An excerpt from the fictional tales of Consumed by Reality.
By the glow of the screen I could see my face reflected on its surface. I sat with the show paused. Was it a message? Am I as schizo as the character I’m watching? To scroll through the thoughts I’ve been having lately, it certainly seems like I’ve given up on reality — the reality I knew for so many decades, now gone.
In favor of what? A belief that boils down to magic? The casting of verbally-invoked spells and manifesting wishes? Really? That’s insane. But why does everything I keep watching and reading keep telling me the same thing? Am I just surrounding myself with nut-jobs? Is the Bible, a book revered by billions throughout history and the world something to be readily dismissed?
If I simply follow my cultural heritage as a Christian, then I’m supposed to believe in supernatural powers — case closed. But it’s more than that, even the best-selling books on “business success” are telling me the same things. And interviews with world-famous people speaking on their own success further corroborate the same extraordinary forces at work. I feel like Alice in Wonderland.
Could it be that the things I believed about reality for all those years are completely delusional? Was I nuts? Am I only starting to see the reality that everyone else is living in? Holy shit! I’ve been a crazy-person lost in my delusion for decades!? Or is it that I’m NOW going crazy, seeing a fantasy world where none exists?
Was my family just playing along? Humoring the weirdo that believed in a physical reality ruled by random chance? Did they even think I was serious? “Of course he’s joking! Haha” — or at least they hoped I was. Or perhaps from their perspective, they just couldn’t understand the ravings of a madman.
Although in my defense, the people around Jesus didn’t “get it” either — not the people that had him crucified nor even his direct disciples. Am I to believe that everyone gets it nowadays? And I’m just the idiot left in the dark? I find that hard to believe, yet everything I’m seeing lately implies it’s common knowledge.
Where do I even start looking for a foundation? So let me get this straight, the planet I’m living on wasn’t created billions of years ago by a seemingly random explosion in the center of the universe, nor did life come-to-be by chance millions of years ago and evolve over time into many varying species, one of which being humanity? And the course of each human’s life isn’t determined by a cocktail of random-chance, DNA, survival-skill, societal influence, and luck? Well shit.

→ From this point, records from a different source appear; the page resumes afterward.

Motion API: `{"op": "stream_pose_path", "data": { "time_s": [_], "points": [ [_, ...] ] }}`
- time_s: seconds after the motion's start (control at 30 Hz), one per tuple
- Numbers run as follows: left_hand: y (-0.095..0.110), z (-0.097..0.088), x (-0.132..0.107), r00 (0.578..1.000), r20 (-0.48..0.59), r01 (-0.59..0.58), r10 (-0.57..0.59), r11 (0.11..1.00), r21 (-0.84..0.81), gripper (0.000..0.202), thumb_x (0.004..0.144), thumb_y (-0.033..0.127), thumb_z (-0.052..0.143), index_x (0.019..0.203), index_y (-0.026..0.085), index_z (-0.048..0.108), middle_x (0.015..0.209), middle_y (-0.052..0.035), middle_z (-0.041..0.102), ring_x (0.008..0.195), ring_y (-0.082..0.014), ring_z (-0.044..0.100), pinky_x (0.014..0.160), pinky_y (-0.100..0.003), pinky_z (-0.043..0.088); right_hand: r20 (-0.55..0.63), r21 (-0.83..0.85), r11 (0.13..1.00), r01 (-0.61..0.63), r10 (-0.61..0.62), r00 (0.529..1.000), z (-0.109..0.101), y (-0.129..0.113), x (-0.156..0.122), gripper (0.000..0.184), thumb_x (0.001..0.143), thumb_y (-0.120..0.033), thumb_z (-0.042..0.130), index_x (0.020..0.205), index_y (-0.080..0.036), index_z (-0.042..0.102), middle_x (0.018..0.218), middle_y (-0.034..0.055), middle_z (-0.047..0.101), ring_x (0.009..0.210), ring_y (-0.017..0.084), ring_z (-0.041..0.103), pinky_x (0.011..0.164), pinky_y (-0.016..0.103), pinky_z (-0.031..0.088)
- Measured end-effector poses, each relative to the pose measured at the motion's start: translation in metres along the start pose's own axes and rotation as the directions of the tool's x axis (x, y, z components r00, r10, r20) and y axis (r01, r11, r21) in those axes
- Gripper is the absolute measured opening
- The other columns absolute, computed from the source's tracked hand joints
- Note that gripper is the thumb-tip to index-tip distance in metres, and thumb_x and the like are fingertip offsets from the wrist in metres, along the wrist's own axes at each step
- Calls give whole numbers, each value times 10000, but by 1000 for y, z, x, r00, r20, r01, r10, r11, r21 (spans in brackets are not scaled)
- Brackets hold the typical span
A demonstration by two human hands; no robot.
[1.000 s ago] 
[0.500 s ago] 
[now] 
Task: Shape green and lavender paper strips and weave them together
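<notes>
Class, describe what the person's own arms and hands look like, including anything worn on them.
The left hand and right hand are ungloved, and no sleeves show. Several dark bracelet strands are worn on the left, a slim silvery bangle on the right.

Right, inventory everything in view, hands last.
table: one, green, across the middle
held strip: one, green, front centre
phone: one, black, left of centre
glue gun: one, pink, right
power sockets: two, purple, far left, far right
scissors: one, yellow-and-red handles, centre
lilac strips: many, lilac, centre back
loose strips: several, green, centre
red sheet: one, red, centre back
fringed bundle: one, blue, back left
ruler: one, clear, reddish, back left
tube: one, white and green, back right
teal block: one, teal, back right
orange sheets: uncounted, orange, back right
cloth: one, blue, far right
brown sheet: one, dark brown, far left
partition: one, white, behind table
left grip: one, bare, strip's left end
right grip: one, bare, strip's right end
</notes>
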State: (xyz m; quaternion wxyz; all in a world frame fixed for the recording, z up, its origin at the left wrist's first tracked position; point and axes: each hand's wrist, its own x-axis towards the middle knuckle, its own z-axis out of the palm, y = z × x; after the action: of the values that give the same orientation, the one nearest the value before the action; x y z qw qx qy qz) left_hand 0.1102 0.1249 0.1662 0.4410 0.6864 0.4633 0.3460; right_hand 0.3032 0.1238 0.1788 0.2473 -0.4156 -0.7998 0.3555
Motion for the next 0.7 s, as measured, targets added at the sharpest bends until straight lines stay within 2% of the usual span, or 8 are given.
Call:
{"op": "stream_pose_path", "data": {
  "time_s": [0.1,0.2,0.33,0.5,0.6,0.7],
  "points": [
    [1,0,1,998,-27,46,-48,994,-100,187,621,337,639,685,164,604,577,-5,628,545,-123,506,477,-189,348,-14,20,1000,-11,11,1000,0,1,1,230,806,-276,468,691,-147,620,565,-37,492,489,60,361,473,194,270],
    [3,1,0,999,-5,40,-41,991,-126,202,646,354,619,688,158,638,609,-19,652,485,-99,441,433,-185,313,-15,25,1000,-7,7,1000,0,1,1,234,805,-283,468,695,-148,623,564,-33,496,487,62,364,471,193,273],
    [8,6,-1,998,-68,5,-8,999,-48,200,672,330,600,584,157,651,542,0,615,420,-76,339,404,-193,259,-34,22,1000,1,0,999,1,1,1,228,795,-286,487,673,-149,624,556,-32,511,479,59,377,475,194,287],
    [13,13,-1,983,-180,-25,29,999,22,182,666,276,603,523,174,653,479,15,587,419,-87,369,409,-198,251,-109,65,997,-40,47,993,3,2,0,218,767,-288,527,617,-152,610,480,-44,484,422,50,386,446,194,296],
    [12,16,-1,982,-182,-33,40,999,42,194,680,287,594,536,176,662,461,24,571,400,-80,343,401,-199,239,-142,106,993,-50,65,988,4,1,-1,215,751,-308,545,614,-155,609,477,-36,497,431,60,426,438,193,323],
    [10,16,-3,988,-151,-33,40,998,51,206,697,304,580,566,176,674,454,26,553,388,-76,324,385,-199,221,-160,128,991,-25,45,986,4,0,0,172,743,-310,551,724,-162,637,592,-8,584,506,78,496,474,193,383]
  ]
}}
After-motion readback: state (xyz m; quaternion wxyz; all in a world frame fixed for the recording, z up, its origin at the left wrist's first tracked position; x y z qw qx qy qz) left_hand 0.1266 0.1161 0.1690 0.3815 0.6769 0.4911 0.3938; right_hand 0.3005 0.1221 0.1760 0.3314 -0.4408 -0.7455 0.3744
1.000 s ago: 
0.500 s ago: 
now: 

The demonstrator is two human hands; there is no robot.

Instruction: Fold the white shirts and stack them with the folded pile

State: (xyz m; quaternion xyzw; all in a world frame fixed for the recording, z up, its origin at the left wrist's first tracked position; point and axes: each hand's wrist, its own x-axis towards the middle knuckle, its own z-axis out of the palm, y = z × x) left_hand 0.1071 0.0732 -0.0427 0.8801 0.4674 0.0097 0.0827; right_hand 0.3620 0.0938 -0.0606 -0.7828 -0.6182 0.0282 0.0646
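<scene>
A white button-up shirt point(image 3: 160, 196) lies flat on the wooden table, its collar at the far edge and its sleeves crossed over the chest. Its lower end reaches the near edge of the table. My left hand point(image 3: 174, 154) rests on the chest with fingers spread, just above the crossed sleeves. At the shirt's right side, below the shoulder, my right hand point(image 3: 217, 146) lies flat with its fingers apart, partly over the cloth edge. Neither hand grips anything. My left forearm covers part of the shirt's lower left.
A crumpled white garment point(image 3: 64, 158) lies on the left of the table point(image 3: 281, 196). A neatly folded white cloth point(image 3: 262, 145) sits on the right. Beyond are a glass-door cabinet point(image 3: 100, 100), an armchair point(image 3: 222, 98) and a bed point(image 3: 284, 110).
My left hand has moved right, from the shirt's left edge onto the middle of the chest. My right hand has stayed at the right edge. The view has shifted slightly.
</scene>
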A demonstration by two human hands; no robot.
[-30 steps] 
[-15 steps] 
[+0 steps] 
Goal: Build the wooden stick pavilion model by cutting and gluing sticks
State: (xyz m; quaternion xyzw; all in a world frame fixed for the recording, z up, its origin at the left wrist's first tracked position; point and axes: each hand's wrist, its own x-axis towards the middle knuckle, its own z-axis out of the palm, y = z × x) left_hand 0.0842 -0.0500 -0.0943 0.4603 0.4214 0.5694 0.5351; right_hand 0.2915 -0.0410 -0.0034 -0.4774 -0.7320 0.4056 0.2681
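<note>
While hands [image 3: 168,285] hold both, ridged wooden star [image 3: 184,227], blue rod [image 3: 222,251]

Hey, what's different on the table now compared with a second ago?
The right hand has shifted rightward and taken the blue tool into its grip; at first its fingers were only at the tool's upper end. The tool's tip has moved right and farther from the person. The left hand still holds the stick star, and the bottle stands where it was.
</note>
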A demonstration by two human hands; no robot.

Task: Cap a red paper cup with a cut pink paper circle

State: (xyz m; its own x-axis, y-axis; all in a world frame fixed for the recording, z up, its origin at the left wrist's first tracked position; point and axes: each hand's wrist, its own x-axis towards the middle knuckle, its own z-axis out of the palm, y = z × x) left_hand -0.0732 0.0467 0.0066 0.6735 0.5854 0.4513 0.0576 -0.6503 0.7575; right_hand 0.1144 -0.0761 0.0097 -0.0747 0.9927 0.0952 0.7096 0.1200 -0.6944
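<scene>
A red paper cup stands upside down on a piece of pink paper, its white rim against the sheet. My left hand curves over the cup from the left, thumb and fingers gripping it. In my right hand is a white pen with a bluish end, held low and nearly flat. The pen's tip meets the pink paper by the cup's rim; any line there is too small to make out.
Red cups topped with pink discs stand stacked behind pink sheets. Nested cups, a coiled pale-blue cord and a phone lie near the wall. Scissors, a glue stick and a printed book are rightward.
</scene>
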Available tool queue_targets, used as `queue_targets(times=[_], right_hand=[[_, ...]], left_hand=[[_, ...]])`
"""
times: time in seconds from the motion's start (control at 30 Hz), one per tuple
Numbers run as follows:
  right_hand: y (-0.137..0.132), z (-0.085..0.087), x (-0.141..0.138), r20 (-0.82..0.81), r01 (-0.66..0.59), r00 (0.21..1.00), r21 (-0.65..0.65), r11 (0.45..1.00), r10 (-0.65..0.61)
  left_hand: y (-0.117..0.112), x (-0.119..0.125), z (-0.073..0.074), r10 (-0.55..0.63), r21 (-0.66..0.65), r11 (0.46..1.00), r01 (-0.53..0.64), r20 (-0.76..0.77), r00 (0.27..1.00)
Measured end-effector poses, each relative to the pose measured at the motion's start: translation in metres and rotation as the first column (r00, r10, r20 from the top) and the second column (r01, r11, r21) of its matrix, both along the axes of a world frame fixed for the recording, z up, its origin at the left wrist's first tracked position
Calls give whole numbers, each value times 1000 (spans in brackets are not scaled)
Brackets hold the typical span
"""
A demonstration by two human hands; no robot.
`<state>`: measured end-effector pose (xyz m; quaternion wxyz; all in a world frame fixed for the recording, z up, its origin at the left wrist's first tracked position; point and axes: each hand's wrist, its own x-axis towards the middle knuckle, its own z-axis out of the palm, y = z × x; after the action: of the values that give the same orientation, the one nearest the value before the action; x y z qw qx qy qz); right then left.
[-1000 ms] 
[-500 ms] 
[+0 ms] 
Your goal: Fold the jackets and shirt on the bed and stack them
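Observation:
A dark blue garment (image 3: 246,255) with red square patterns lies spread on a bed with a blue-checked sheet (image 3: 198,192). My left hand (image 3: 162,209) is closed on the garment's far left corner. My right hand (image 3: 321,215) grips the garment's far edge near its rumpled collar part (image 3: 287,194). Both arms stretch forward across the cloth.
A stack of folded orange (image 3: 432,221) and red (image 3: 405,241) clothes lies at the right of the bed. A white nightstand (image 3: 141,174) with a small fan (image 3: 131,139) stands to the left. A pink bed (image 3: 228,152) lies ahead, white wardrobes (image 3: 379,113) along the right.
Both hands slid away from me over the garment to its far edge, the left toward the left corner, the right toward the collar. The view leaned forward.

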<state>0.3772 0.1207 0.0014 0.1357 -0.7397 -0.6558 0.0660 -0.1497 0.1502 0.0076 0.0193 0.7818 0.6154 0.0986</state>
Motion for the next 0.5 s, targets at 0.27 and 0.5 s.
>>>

And instead of all that, I’m actually a welcomed and cared-for guest in some sort of fabricated paradise in which my every desire is meant to come true — all I have to do is wish it into existence? What the FUCK!? Was my head THAT buried in the sand? It’s like Little Orphan Annie finding out she’s been adopted by Daddy Warbucks — or Charlie walking into the Chocolate Factory — a dark and gloomy world dawning into one of delight and wonder.
Even THOSE movies were trying to tell me something. To get me to snap out of it — to wake up. You mean this awesomely elaborate world isn’t a complete shithole hellbent on tormenting its inhabitants?? Oh, my bad. And the part about it being a fun-factory of dream-fulfillment is actually true? It’s not hyperbole? Really? Huh, well don’t I feel like a dope.